The Exiles looked to be in control at the break but Joe Simpson’s sparkling individual try led to a London Welsh collapse and earned the visitors their first away win in the Aviva Premiership since October 2011.
 

Wasps ran in four second half tries through Simpson, Elliot Daly, Will Turner and Tom Varndell to destroy any hope of Jones’ side earning a losing bonus point, leaving the Exiles boss to look back on an incredible 2012.
 

“Throughout the year you get highs and you get lows, and this is a low for us,” said Jones.
 

“There’s a lot of disappointment in the changing room because we turned it around 12-6 and we were quite buoyed at the half.
 

“We derailed in the second half. We started to chase the game, lost field position and some absolutely needless penalties given away.
 

“We decided before the game that we would take the points - we’ve had too many games when we’ve put teams down to scrum and lost the ball.

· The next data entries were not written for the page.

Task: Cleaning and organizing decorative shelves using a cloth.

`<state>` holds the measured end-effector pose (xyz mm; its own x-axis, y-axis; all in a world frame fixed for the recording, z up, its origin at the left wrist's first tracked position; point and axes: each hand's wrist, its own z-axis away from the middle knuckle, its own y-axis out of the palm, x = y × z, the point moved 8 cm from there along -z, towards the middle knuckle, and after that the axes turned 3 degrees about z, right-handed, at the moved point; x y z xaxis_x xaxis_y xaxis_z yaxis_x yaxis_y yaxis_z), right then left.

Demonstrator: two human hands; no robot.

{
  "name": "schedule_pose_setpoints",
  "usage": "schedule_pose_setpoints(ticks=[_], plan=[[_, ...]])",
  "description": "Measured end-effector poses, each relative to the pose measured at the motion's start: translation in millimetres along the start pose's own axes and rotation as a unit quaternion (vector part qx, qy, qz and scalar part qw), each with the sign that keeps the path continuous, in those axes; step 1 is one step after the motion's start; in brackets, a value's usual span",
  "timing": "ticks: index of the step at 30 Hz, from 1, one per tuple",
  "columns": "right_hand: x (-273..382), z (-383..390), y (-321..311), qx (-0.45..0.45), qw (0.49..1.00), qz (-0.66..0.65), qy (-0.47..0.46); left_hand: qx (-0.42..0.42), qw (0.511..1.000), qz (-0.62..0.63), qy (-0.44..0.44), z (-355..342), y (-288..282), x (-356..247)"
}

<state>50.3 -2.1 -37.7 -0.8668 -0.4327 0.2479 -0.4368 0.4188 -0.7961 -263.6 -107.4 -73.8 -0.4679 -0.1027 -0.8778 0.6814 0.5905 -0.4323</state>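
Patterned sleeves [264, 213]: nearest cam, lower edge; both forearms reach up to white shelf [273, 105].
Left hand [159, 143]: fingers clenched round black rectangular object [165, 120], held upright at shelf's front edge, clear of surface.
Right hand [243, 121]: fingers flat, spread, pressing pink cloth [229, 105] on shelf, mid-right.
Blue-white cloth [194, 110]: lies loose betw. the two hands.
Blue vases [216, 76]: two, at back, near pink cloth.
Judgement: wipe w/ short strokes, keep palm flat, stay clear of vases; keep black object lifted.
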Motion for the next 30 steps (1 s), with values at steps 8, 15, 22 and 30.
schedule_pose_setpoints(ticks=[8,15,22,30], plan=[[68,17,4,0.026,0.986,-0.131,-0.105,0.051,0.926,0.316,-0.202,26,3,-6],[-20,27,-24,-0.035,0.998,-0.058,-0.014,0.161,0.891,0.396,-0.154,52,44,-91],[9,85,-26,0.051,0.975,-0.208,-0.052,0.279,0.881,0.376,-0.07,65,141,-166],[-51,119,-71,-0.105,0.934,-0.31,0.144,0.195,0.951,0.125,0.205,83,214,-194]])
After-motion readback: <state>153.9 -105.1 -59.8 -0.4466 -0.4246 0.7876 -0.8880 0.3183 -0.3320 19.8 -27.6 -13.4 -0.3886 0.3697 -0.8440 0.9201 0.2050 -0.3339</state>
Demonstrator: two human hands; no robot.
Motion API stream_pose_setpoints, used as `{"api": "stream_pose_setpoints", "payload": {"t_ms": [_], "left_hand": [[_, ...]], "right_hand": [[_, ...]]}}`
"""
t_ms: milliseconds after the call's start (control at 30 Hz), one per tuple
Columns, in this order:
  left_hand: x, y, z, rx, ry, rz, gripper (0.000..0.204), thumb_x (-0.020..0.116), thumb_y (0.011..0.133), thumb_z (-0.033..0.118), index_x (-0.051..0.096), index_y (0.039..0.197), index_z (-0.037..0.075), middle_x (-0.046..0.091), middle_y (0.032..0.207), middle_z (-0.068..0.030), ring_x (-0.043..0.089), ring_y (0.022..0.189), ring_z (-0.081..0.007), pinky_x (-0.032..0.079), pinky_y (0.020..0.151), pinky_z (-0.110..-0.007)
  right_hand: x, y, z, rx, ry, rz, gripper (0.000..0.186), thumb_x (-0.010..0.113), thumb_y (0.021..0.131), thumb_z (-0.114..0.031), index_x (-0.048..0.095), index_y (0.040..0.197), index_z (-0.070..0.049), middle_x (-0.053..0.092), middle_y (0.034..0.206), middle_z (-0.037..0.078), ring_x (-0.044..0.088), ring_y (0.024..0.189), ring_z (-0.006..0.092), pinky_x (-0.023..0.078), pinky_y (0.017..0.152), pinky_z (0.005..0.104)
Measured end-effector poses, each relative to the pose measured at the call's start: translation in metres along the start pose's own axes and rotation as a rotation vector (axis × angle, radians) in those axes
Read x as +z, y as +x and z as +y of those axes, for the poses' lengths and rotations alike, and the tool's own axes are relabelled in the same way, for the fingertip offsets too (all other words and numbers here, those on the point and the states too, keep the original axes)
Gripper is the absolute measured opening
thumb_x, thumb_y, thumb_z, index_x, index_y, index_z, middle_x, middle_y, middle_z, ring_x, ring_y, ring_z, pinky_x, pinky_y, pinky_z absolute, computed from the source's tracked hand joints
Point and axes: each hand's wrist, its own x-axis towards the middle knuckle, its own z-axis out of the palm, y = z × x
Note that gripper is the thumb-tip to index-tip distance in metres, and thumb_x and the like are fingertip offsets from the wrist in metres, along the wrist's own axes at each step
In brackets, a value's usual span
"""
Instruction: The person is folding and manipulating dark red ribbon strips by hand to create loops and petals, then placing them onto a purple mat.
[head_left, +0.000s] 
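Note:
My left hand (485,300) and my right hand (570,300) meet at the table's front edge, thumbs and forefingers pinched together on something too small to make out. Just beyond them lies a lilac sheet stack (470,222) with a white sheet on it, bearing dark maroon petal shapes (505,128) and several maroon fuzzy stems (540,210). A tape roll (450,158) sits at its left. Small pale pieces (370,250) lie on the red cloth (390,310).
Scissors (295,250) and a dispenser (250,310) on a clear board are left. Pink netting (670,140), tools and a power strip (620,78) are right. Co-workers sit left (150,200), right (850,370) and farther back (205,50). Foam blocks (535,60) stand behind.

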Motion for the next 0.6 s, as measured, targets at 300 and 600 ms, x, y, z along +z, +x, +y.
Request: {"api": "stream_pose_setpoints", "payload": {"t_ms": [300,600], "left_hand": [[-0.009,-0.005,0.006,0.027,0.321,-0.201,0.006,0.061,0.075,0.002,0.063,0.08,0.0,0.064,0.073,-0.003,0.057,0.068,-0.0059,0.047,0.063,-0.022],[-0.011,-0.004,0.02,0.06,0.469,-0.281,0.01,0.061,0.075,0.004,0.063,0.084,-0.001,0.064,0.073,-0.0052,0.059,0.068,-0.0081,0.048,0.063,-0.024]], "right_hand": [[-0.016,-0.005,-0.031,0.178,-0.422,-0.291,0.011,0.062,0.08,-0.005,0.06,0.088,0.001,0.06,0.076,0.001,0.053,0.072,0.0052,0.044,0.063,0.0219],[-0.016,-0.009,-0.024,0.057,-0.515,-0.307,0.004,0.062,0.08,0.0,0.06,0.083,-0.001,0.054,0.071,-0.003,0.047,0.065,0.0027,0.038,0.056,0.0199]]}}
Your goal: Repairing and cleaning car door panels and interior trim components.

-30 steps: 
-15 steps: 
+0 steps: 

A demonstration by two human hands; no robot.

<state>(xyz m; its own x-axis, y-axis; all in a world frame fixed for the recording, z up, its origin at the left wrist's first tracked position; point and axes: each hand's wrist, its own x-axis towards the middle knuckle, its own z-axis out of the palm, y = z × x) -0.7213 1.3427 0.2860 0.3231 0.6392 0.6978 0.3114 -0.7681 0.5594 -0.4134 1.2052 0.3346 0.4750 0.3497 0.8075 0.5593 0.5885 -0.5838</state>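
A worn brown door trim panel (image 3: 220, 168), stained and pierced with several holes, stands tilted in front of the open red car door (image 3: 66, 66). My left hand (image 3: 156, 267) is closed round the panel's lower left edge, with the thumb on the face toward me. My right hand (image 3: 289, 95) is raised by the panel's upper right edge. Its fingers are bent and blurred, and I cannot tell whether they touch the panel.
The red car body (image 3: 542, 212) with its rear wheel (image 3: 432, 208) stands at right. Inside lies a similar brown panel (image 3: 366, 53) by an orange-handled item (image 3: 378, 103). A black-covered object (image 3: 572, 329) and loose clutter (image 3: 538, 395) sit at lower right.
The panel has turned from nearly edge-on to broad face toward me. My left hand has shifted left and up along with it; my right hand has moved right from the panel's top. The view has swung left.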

"When we got the chance to get something out of the game we wanted to take it.
 

“But 2012 has been a great year for London Welsh. We started on January 2 against Rotherham in gale force winds. To achieve what we have, it’s been a historic year for the club.”
 

Scottish fly-half Gordon Ross had seemingly put the home side in control with four penalties, with two in reply from the boot of Nick Robinson.
 

The Wasps fly-half added a third shortly after the interval but then Simpson turned the game on its head, breaking off the tail of a scrappy lineout and scorching away for the corner.
 

Daly added a long-range penalty and then finished off an intricate handling move for Wasps’ second try of the afternoon.
 

A fifth Ross penalty looked to have moved Welsh into bonus point territory but substitute front-rower Taylor finished off a series of deft offloads in the corner, before Varndell touched down for his eleventh try of the season to the delight of Wasps’ director of rugby Dai Young.
 

“Second half they played with the quality I demanded from them, and then I always had confidence that our wide threats would do the damage for us,” he said.
 

“It’s great to be in the top six now but I’d rather be there at the end of the season. There’s a long way to go, but if you’d have told me at the start of the year that we would be where we are now, I would have snapped your hand off.
 

“Finally getting the away win - it wasn’t a monkey of my back because every game we’ve played, except Northampton, we’ve got a bonus point.
I don’t see many other scrum-halves scoring that try.

"He’s (Simpson) got some wheels on him, and when you give him the ball he’ll find a way to get to that line. And that probably was the turning point of the game.”